> _TASK TO CARRY OUT_
Only one stretch of the records below should be repeated. It starts with the line containing "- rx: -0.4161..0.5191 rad" and goes on through the line containing "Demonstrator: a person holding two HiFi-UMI", exactly as written.

>>>>

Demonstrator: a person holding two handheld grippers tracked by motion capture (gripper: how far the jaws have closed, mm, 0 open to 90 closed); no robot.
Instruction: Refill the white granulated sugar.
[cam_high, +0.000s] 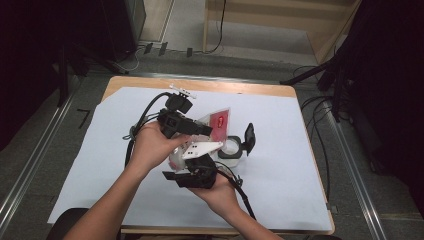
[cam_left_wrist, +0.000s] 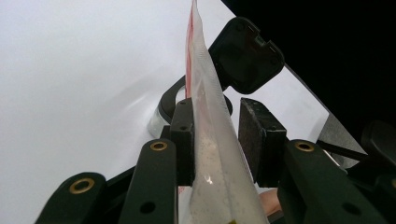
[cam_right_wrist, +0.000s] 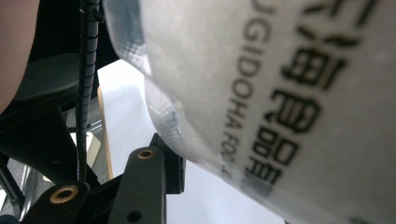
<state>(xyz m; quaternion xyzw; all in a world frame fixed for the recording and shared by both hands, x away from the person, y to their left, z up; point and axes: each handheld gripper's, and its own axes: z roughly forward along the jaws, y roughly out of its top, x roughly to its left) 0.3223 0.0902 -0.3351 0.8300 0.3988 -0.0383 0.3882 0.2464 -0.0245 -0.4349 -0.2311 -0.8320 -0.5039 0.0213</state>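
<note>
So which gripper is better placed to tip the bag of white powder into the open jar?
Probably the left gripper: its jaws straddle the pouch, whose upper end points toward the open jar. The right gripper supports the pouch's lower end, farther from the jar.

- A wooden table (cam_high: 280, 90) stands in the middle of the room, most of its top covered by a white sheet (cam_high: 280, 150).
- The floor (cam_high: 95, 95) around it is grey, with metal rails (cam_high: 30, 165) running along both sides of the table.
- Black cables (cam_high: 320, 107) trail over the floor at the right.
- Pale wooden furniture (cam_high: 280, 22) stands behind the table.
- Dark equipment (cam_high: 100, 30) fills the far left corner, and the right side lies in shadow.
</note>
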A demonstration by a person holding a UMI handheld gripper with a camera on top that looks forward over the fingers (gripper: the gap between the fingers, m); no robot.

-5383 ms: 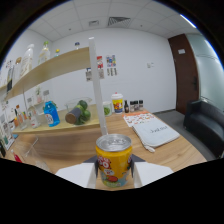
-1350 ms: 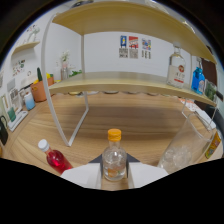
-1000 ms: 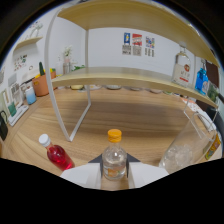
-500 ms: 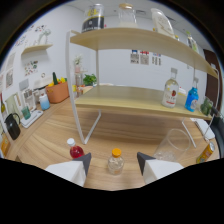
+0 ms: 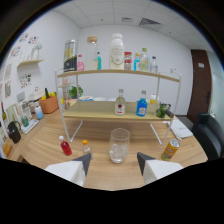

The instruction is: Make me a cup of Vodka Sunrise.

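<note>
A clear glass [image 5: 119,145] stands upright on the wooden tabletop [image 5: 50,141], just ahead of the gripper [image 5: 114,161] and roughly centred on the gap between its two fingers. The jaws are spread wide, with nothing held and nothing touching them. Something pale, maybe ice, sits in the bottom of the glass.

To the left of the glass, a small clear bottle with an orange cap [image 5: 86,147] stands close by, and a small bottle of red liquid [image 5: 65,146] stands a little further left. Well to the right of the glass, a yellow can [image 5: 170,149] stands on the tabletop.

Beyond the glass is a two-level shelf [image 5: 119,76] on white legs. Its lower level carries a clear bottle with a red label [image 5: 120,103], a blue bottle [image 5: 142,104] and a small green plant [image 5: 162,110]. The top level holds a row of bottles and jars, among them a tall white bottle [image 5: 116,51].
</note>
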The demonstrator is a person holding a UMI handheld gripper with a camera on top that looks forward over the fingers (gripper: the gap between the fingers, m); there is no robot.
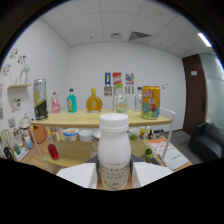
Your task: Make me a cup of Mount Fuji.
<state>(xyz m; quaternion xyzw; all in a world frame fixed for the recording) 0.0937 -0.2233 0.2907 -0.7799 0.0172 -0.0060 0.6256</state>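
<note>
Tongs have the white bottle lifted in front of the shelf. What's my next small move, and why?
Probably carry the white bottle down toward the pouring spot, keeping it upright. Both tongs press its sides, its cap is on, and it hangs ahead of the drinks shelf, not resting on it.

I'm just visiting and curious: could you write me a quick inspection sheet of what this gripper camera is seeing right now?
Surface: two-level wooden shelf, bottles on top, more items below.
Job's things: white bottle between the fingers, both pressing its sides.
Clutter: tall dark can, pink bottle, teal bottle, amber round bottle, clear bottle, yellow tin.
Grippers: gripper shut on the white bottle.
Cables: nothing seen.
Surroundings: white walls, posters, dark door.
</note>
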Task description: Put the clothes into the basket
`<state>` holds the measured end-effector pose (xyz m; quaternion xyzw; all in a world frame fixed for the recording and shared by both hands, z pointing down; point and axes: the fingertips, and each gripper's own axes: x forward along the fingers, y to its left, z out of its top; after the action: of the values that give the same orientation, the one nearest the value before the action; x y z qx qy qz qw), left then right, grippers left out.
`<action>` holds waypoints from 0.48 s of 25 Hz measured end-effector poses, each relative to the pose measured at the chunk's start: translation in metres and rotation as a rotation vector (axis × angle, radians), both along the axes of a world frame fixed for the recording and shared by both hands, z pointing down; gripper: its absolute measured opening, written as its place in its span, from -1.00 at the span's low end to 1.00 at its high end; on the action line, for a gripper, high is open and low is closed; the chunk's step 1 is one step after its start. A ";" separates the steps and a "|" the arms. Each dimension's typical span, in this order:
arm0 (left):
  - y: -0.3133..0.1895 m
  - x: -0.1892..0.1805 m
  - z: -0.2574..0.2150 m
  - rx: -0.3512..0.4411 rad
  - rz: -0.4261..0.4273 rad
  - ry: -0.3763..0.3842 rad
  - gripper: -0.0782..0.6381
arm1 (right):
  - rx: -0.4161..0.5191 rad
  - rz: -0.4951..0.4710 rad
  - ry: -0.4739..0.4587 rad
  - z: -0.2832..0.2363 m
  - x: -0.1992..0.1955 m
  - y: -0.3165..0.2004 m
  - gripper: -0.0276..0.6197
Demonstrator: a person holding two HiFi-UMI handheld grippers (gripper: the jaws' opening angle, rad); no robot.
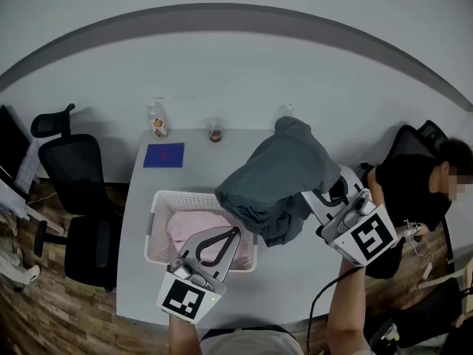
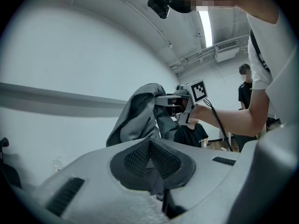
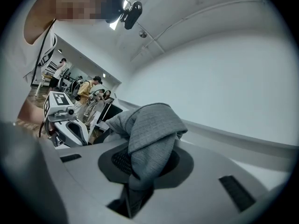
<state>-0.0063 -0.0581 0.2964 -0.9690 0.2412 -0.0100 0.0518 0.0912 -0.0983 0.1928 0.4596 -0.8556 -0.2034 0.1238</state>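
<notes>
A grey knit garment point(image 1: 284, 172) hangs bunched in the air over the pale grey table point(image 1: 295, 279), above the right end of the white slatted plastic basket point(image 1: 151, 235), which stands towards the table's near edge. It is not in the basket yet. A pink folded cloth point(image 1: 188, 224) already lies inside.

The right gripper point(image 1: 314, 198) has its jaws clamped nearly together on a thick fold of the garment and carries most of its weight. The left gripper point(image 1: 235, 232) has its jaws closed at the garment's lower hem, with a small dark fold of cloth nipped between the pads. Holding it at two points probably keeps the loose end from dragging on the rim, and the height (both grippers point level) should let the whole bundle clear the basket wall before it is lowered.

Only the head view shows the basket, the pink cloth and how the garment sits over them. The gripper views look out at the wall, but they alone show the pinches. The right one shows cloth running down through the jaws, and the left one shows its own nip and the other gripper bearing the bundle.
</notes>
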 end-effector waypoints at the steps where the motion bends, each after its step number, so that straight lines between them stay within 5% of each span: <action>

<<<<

> _PROBLEM SOLUTION_
  - rx: -0.4161..0.5191 rad
  - rz: -0.4951..0.4710 rad
  - ry: -0.4739..0.4587 rad
  - z: -0.2832..0.2363 m
  - x: -0.1992..0.1955 m
  - y: -0.3165..0.2004 m
  - gripper: -0.0276..0.6197
Demonstrator: a person holding two HiFi-UMI handheld grippers (gripper: the jaws' opening angle, rad); no robot.

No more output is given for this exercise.